**WORK ITEM**
Beginning with the first line of the material, set down each line exactly as written, up to and including the line with "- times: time".

**SUPPLIED DATA**

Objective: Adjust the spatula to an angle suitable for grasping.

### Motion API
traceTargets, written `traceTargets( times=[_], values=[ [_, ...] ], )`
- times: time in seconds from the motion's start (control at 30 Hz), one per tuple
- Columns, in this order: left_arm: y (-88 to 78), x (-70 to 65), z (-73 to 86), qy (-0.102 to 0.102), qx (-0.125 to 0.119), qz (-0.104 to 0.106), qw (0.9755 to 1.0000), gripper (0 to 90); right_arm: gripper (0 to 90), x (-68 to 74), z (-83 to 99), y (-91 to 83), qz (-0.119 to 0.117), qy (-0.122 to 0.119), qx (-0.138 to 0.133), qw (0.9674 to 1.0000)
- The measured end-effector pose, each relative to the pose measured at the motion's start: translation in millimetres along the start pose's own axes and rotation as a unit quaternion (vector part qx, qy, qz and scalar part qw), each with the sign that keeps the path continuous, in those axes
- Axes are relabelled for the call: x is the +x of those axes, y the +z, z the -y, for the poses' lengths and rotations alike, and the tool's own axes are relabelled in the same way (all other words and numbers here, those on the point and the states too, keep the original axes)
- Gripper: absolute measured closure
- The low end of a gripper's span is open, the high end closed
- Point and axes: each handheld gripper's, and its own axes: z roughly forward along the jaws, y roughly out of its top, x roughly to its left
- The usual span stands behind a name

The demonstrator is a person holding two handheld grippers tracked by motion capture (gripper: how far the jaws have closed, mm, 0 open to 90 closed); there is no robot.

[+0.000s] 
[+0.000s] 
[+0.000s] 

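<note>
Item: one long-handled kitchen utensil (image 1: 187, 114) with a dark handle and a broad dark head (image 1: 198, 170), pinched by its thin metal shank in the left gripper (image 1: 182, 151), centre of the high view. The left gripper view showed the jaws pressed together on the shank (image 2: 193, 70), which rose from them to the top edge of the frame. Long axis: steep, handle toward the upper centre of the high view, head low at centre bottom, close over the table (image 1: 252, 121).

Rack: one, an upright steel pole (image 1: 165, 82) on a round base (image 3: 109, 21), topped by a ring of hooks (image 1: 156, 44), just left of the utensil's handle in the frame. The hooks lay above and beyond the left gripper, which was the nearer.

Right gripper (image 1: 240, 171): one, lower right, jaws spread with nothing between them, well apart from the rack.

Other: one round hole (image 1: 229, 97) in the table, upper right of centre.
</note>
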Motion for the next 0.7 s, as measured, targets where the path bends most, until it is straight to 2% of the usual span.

**SOLUTION TO THIS PROBLEM**
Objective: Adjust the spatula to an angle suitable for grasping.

### Motion API
traceTargets, written `traceTargets( times=[_], values=[ [_, ...] ], )`
- times: time in seconds from the motion's start (control at 30 Hz), one per tuple

There is nothing more to add to this answer.